> _Assignment_
A single number is required: the count of lines in the entries below that include the word "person".

(Collected data entries)
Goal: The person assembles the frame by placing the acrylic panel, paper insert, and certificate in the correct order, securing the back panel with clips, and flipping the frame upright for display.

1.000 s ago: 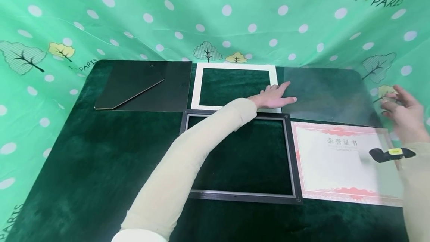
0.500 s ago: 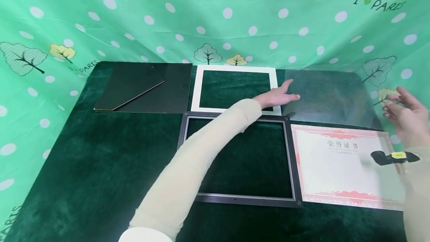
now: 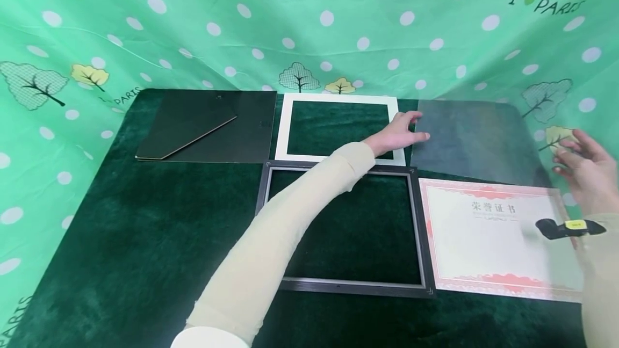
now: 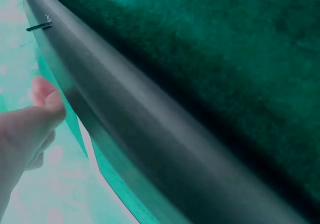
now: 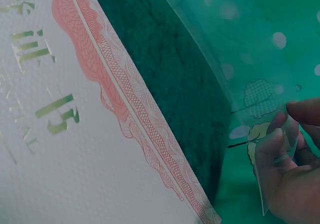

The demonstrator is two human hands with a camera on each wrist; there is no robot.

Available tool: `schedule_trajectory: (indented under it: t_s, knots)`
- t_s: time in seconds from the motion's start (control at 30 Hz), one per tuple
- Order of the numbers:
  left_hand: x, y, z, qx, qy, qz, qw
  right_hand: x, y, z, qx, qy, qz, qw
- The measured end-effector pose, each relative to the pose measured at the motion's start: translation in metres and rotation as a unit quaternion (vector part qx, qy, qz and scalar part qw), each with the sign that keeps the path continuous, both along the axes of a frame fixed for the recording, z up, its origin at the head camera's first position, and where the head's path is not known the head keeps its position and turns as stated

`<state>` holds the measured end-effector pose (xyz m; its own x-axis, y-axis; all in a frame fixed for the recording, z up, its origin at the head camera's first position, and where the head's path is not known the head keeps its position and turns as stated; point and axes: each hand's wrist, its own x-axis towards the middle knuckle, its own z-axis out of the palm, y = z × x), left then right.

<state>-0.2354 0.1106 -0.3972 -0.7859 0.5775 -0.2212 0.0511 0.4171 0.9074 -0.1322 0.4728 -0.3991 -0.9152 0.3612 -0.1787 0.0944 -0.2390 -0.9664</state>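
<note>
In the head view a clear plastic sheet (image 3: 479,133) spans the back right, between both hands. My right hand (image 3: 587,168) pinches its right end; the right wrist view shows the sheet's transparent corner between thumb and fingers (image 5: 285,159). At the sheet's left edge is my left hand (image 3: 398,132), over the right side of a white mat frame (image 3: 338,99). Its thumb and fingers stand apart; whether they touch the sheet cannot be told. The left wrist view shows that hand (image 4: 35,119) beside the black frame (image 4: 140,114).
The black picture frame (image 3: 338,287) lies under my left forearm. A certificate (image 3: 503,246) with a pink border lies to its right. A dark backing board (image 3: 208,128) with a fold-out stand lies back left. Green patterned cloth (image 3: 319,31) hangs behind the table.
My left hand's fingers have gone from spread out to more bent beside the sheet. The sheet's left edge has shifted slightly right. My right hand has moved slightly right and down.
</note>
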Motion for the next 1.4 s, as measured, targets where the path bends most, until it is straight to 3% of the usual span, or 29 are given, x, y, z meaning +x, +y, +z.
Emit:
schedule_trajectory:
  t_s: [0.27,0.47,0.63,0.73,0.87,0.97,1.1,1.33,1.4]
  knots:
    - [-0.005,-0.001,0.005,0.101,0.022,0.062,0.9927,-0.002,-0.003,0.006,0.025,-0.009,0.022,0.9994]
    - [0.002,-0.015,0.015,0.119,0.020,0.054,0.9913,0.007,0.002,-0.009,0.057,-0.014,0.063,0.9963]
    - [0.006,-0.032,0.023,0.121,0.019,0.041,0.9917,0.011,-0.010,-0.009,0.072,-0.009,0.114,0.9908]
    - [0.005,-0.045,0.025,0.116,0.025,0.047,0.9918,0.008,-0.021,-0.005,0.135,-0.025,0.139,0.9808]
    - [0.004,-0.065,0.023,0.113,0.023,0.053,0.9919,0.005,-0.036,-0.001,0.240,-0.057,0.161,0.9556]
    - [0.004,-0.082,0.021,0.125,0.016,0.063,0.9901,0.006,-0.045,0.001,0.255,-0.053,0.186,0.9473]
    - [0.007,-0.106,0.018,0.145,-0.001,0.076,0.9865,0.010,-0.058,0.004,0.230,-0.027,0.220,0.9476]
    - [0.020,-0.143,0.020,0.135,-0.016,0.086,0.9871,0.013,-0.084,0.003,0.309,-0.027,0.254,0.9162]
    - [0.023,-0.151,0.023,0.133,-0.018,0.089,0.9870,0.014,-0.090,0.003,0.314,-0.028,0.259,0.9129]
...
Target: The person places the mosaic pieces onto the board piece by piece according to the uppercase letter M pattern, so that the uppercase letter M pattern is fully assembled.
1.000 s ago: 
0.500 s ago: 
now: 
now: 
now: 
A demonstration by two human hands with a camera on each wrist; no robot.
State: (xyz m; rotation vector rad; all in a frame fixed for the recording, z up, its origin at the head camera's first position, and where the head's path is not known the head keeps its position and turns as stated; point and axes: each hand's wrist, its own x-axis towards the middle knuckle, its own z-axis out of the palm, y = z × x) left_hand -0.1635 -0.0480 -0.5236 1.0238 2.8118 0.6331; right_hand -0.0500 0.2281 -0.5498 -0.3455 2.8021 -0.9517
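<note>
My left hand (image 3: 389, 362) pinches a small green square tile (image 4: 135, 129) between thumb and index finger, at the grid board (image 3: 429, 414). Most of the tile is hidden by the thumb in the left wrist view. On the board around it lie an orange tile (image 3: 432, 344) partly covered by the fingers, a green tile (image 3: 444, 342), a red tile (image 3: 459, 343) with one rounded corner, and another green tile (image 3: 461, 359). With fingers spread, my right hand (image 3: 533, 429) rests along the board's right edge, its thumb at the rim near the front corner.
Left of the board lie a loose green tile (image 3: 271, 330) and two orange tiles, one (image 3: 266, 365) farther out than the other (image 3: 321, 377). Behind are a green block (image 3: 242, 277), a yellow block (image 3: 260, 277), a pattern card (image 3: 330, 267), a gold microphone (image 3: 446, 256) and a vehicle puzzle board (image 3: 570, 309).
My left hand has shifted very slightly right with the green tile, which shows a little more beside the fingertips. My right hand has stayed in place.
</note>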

> _Response area_
2